▶ **DATA FOR PROCESSING**
╔══

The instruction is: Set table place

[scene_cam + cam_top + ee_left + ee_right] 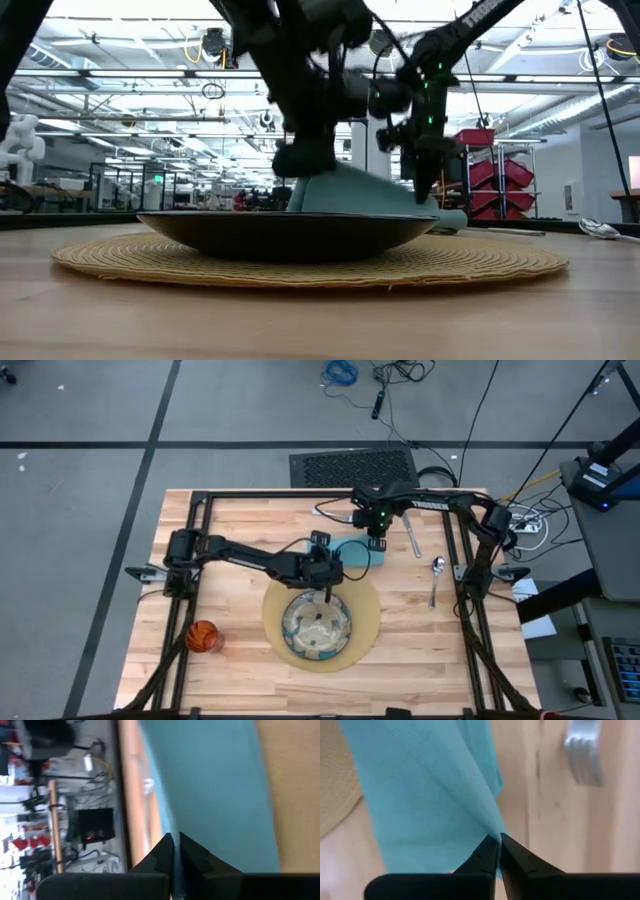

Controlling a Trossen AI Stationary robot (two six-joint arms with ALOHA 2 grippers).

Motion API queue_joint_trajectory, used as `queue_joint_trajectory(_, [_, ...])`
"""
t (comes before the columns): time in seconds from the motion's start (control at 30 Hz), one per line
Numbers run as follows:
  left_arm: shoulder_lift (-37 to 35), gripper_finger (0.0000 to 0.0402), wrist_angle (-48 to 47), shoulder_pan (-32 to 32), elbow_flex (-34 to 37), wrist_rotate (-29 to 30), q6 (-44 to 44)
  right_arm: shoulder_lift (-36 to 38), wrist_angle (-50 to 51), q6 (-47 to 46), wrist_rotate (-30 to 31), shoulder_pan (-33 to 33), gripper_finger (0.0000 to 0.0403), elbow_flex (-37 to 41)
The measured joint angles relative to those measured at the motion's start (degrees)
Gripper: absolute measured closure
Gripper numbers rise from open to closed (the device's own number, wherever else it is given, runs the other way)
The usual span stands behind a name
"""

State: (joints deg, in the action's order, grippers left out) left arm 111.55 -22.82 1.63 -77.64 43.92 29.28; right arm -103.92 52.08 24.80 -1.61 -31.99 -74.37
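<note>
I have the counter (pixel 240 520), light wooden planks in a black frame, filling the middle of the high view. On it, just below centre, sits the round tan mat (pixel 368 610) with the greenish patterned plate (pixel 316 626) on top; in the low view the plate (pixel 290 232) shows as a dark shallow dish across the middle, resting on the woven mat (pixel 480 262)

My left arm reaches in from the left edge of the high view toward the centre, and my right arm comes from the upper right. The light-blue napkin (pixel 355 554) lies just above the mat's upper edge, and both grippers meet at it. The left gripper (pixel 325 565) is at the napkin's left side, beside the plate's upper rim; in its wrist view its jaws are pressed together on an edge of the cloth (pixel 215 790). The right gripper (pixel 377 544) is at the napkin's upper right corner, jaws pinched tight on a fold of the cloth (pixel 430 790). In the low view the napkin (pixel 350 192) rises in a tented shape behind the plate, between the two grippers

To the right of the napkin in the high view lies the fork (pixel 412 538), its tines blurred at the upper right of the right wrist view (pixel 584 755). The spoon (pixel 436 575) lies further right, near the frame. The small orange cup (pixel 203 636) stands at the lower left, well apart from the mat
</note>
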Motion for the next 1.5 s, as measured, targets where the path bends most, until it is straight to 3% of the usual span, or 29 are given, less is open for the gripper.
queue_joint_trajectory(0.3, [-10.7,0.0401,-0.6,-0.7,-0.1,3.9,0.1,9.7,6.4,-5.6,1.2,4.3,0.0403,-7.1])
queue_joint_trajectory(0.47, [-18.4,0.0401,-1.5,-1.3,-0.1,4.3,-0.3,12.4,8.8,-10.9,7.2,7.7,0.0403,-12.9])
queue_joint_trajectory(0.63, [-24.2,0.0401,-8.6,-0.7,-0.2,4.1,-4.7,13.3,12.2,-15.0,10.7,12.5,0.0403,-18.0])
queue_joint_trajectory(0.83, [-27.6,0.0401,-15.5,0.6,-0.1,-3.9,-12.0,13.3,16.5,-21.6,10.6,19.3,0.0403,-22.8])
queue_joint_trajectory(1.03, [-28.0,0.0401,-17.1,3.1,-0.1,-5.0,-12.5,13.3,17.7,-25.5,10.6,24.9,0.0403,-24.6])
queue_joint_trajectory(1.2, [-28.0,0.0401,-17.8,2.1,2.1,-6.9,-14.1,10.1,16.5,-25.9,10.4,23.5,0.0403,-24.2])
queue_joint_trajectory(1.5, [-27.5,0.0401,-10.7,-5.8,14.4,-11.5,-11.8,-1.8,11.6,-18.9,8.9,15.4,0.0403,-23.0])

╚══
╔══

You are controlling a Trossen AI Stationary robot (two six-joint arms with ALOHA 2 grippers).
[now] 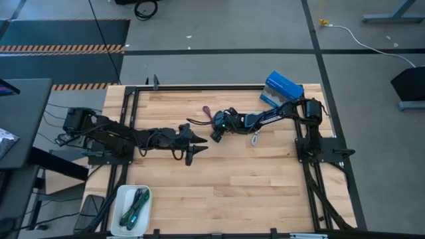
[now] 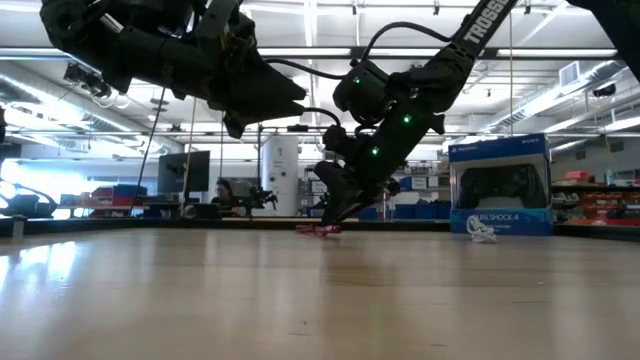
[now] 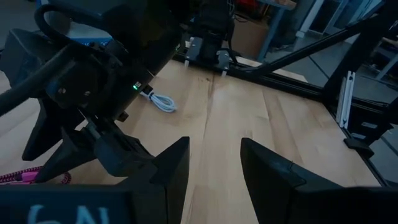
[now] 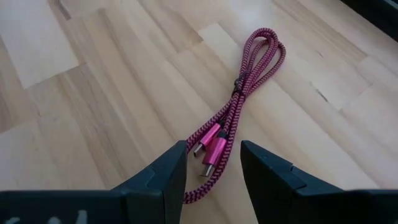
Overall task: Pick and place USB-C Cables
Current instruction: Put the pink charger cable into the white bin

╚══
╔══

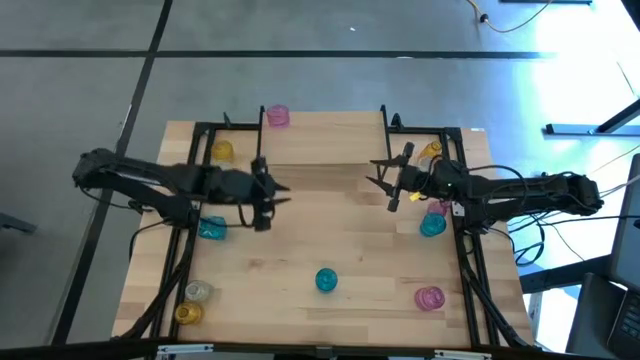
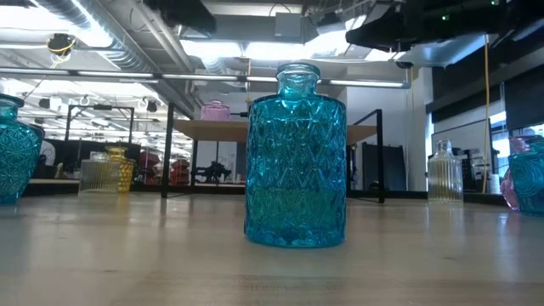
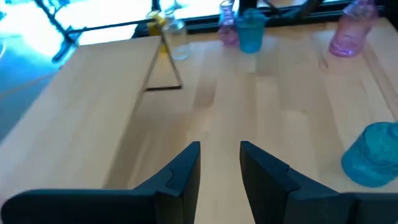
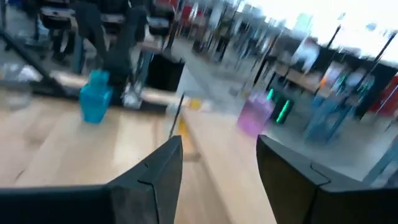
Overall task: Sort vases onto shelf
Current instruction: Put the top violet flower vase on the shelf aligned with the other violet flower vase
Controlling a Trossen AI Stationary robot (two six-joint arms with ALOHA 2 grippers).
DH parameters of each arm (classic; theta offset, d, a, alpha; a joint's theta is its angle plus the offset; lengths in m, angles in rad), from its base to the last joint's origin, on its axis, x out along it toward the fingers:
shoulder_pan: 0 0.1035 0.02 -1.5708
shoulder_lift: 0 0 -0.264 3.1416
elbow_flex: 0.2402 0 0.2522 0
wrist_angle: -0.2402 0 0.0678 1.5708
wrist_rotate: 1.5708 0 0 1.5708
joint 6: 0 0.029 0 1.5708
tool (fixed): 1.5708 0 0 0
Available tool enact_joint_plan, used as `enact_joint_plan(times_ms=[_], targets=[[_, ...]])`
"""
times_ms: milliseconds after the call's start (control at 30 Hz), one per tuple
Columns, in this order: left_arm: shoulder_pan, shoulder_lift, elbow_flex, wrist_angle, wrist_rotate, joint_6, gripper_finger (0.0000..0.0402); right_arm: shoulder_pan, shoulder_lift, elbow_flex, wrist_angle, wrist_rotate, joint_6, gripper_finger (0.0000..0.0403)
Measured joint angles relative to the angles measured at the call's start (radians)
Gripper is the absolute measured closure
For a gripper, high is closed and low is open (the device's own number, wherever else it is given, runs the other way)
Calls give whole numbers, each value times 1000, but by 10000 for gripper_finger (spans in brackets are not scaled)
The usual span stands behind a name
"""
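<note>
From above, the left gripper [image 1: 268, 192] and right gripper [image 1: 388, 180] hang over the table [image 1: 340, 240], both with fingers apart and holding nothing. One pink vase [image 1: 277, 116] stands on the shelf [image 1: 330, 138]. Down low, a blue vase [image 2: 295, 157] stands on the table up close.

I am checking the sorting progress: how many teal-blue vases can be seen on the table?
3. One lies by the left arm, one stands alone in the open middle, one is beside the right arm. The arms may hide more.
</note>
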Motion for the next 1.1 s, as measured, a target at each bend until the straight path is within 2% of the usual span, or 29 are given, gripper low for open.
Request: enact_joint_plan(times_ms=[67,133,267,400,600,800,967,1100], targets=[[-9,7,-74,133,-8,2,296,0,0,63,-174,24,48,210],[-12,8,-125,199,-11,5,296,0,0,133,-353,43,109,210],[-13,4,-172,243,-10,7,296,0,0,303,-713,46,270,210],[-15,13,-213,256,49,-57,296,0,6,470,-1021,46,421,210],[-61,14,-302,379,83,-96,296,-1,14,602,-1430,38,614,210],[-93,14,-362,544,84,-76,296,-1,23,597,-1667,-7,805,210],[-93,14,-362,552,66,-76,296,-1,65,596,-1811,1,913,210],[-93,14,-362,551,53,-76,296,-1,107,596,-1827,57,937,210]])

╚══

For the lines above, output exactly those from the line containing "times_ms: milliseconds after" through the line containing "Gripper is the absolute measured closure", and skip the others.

times_ms: milliseconds after the call's start (control at 30 Hz), one per tuple
Columns, in this order: left_arm: shoulder_pan, shoulder_lift, elbow_flex, wrist_angle, wrist_rotate, joint_6, gripper_finger (0.0000..0.0402); right_arm: shoulder_pan, shoulder_lift, elbow_flex, wrist_angle, wrist_rotate, joint_6, gripper_finger (0.0000..0.0403)
Measured joint angles relative to the angles measured at the call's start (radians)
Gripper is the absolute measured closure

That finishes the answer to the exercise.